Славка знал многое о мире. Намного больше, чем молодая княгиня, которая никогда не покидала полоцких земель. Рассказывал Славка интересно. Научился у отца, который считался отменным рассказчиком и сыновей тому учил. Слушали его все: челядь, гребцы, даже кормчий Кведульв, ходивший в вики, и на фризов, и на франков, и к туманным берегам Британии.
В общем, беседовали много. А чем еще заниматься в пути? То есть Славка с Рогнедой знали — чем. Но не в лодье.

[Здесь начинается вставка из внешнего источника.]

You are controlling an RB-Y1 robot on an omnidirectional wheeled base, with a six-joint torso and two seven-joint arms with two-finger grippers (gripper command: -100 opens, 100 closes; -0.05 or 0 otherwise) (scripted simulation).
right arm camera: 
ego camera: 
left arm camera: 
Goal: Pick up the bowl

Лишь по вечерам, когда их люди ставили лагерь, Славка и княгиня уходили подальше от лишних глаз (Антиф и Мывка присматривали, чтоб глаз этих не было) и любились прямо под деревьями, быстро и жадно.
Так же и в этот вечер.
Раскинул Славка шерстяной плащ с шелковой подбивкой у старой березы, побросал поверх зброю и одежду. Аккуратно положил саблю, вынутую из ножен (воин — всегда воин), выпрямился во весь немаленький рост, раскинул руки и принял в объятия голенькую, дрожащую от прохладного воздуха (или от страсти?) Рогнеду. Поцеловал жадно, поднял. Княгиня тут же обвила его руками и ногами — будто лазун на ярмарке — смазанный салом столб.
Крепки ноги Рогнеды, с детства привыкшие сжимать конские бока. Крепки и жарки. Но еще жарче то, что прячется между, что сочится соком, будто надрезанная березовая кора.